Supplied information -
==================================================

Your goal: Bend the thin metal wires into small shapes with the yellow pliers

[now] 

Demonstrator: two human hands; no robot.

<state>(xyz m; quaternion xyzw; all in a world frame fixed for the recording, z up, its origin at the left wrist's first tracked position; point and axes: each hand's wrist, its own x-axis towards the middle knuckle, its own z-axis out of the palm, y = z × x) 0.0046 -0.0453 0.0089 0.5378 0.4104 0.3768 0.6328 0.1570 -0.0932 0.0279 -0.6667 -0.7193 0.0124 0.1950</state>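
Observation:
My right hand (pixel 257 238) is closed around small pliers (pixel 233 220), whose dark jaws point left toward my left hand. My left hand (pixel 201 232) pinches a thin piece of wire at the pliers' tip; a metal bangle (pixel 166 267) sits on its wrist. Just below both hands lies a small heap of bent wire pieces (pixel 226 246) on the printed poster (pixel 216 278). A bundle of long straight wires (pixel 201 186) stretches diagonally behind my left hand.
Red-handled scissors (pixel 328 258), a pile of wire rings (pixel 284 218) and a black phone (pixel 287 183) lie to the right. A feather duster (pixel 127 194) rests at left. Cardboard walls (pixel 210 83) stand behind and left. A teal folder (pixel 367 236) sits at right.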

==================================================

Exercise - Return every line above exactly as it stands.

Answer below -
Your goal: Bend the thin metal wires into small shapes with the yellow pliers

[now] 

Demonstrator: two human hands; no robot.

<state>(xyz m; quaternion xyzw; all in a world frame fixed for the recording, z up, its origin at the left wrist's first tracked position; point and axes: each hand's wrist, its own x-axis towards the middle knuckle, its own z-axis out of the palm, y = z × x) 0.0046 -0.0453 0.0089 0.5378 0.4104 0.3768 0.6328 0.1570 -0.0932 0.0279 -0.6667 -0.7193 0.0124 0.1950</state>
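Observation:
My right hand (pixel 257 238) is closed around small pliers (pixel 233 220), whose dark jaws point left toward my left hand. My left hand (pixel 201 232) pinches a thin piece of wire at the pliers' tip; a metal bangle (pixel 166 267) sits on its wrist. Just below both hands lies a small heap of bent wire pieces (pixel 226 246) on the printed poster (pixel 216 278). A bundle of long straight wires (pixel 201 186) stretches diagonally behind my left hand.
Red-handled scissors (pixel 328 258), a pile of wire rings (pixel 284 218) and a black phone (pixel 287 183) lie to the right. A feather duster (pixel 127 194) rests at left. Cardboard walls (pixel 210 83) stand behind and left. A teal folder (pixel 367 236) sits at right.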

Nothing more is needed for this exercise.